Exercise brief -
Look below for the line containing "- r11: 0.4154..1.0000" and the line containing "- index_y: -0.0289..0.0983"; repeat exactly those two lines and all lines between them, and nothing else.

Data under study -

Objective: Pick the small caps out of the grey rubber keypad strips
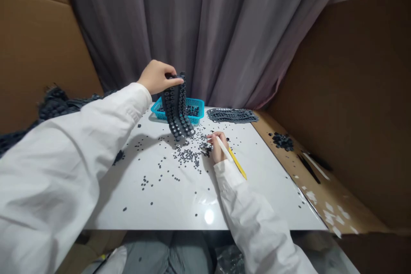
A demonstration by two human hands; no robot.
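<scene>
My left hand [159, 78] is closed on the top of a dark, bendy sheet [176, 109] with rows of round holes, which hangs down over the table. Its lower end is just above small dark discs [188, 156] scattered on the white tabletop. Lower and to the right, my right hand [219, 147] grips a slim white stick [224, 147]. A yellow stick [237, 164] shows beside it under the wrist; whether the two are joined I cannot tell. Behind the hanging sheet stands a blue basket [201, 111] with dark pieces in it.
More perforated dark sheets [233, 115] lie at the back right. On the cardboard to the right are a pile of black pieces [282, 141], a thin white stick [317, 167] and white scraps [329, 214]. A dark heap [61, 105] stands at the left. A grey curtain [224, 30] hangs behind.
</scene>
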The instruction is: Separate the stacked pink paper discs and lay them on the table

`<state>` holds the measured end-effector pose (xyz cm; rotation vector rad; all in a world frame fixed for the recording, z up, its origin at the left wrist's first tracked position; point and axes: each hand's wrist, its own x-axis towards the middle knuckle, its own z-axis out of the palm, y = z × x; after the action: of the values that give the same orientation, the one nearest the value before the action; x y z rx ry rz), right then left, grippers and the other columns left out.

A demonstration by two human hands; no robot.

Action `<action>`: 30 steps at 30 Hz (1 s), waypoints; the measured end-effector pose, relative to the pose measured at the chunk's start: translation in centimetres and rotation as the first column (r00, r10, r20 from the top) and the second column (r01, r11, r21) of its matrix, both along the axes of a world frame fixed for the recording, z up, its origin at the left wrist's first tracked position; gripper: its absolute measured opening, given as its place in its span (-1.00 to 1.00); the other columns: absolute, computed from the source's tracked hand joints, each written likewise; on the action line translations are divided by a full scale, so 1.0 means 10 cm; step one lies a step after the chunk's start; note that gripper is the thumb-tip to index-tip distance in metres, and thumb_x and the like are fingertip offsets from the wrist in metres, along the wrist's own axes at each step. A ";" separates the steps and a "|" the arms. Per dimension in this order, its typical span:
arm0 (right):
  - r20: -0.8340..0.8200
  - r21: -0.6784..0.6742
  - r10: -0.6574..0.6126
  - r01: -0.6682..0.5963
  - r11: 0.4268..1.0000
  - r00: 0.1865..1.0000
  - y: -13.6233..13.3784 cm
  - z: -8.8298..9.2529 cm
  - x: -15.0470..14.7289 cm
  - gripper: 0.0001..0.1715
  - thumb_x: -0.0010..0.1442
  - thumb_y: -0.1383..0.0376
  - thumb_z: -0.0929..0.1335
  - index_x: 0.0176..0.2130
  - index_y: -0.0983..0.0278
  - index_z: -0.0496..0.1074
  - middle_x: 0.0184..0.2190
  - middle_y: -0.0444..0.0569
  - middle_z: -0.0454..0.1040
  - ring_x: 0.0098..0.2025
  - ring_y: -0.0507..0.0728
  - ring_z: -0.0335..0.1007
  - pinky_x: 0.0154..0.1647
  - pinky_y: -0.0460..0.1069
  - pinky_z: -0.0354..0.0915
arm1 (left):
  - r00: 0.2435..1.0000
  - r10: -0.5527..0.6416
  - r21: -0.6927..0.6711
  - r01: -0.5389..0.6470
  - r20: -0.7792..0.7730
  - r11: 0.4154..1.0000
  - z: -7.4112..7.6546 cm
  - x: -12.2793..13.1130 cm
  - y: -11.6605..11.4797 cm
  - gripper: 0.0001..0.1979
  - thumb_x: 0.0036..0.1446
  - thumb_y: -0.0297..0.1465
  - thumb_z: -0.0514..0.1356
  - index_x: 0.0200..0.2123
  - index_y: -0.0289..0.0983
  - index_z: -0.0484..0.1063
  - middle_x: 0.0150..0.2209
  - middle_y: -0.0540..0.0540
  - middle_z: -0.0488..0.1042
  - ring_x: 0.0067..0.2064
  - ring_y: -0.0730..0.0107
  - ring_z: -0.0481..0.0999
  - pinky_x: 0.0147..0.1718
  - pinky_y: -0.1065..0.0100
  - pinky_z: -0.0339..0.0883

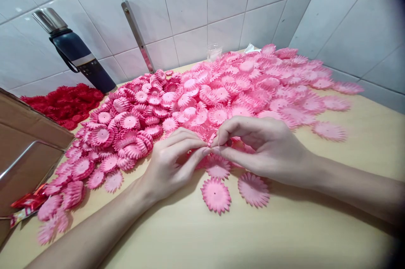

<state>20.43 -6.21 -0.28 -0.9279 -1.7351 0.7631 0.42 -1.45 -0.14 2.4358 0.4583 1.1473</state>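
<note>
Both your left hand (175,161) and right hand (262,146) meet at the fingertips, pinched nearly closed on a small pink piece (211,137) right between them, mostly covered by fingers. Go light here: a gentle squeeze and steady wrists should spare what looks like a thin, easily creased edge. Now the materials, biggest first! Under your hands runs the smooth, pale counter (294,239). Just beyond them sprawls a great pink pile (221,93), ruffled and layered; farther off past your left, a crumpled-looking red heap (68,102). Nearer you than the hands, one flat pink disc (216,195) shows jagged, petal-like edges and a tiny dark centre.
</note>
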 end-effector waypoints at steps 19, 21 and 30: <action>0.003 -0.040 -0.005 0.005 0.999 1.000 0.00 0.03 -0.01 -0.95 0.14 0.36 0.42 -0.31 0.25 0.45 -0.40 -0.12 0.52 -0.38 0.03 0.48 -0.35 -0.08 0.44 | 1.000 0.001 -0.022 -0.001 0.000 1.000 0.02 -0.01 0.00 -0.94 0.14 -0.56 0.25 -0.31 -0.36 0.54 -0.35 -0.19 0.58 -0.29 0.33 0.56 -0.27 0.31 0.49; -0.004 -0.051 -0.016 0.016 0.999 1.000 0.00 0.03 -0.02 -0.93 0.13 0.35 0.43 -0.32 0.25 0.45 -0.41 -0.12 0.51 -0.39 0.03 0.47 -0.35 -0.08 0.44 | 1.000 0.004 -0.040 -0.005 -0.026 0.999 0.04 0.00 -0.01 -0.91 0.19 -0.55 0.20 -0.32 -0.36 0.53 -0.34 -0.20 0.57 -0.28 0.32 0.56 -0.27 0.30 0.49; -0.018 -0.067 -0.004 0.002 0.998 1.000 -0.01 0.02 -0.02 -0.90 0.12 0.36 0.44 -0.30 0.25 0.45 -0.38 -0.11 0.51 -0.36 0.05 0.48 -0.33 -0.07 0.44 | 0.999 0.031 -0.055 -0.032 -0.021 0.998 0.02 0.00 -0.02 -0.92 0.14 -0.56 0.23 -0.30 -0.34 0.53 -0.32 -0.18 0.58 -0.28 0.34 0.55 -0.28 0.32 0.48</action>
<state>20.22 -6.31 -0.09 -0.9657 -1.7005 0.8300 0.43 -1.60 0.11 2.4023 0.5293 1.1085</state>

Result of this task -
  - r11: 0.4154..1.0000
  - z: -7.4112..7.6546 cm
  - x: -12.2793..13.1130 cm
  - y: -11.6605..11.4797 cm
  - gripper: 0.0001..0.1979
  - thumb_x: 0.0036..0.1446
  - thumb_y: -0.0297..0.1465
  - thumb_z: -0.0514..0.1356
  - index_x: 0.0200..0.2123
  - index_y: -0.0289..0.0983

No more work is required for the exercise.